Capt. Plested’s statement, that his boat was already in motion before he left his cabin, satisfies me that his lines had already parted then. But still there is no direct testimony to show whether they parted before or after the line from the Queen Anne slipped on her bitt. It is, however, to be plainly inferred from the circumstances that the lines of the Francis Scully must have parted first. So long as the lines of the Francis Scully held, she could not move appreciably, and if she did not move, except *321as her lines permitted, there was nothing to cause the line to the Queen Anne to slip off the bitt and fall on the ice. Furthermore, I am satisfied from the evidence that the lines of the Francis Scully were old and worn, and not adequate to withstand the strain resulting from conditions which were obvious. After the accident these lines were sent to a junk shop. There was no-effort to produce them on the trial, and the inference may therefore be properly drawn that, if they had been produced, their defective condition would have been disclosed.
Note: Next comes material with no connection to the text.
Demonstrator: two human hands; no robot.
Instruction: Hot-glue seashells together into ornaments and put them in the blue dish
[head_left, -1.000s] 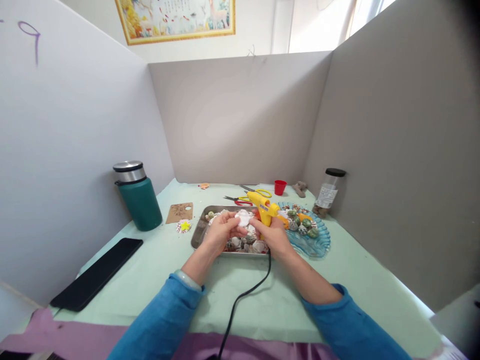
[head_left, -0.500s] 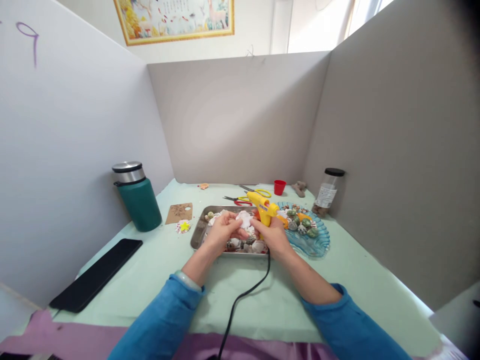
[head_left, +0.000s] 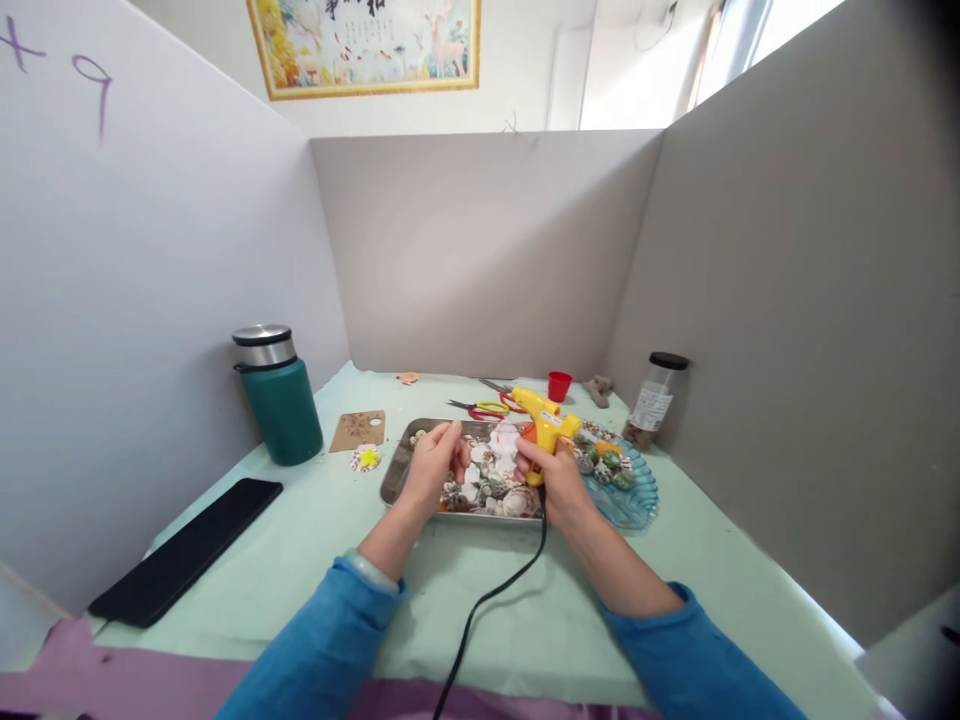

I am therefore constrained to find the Francis Scully at fault, and that the proximate cause of collision was the defective condition and consequent parting of her lines. No one can say that the single line from the Queen Anne to the dock alone would have held the two barges, if it had not rendered under the strain put upon it after the Francis Scully had parted all her lines. In any event, the fact that it was not so securely fastened as not to slip under the added and extraordinary strain is not sufficient to charge the Queen Anne with fault. There is nothing to show, aside from the mere fact that it did slip under a strain which it was not intended to withstand, that it was not properly fastened. Certainly there was no duty upon the outside barge to be so securely moored to the shore as to save the inside barge after all of her lines had parted.

The- Francis Scully was owned, controlled, and operated by the respondent Federal Sugar Refining Company. As owner of this barge, its liability for the damage resulting from the neglect of its servants charged with the responsibility of seeing that she was properly moored is clear, and it becomes unnecessary to consider the additional ground for liability alleged by reason of the control exercised by it over vessels lying at its dock.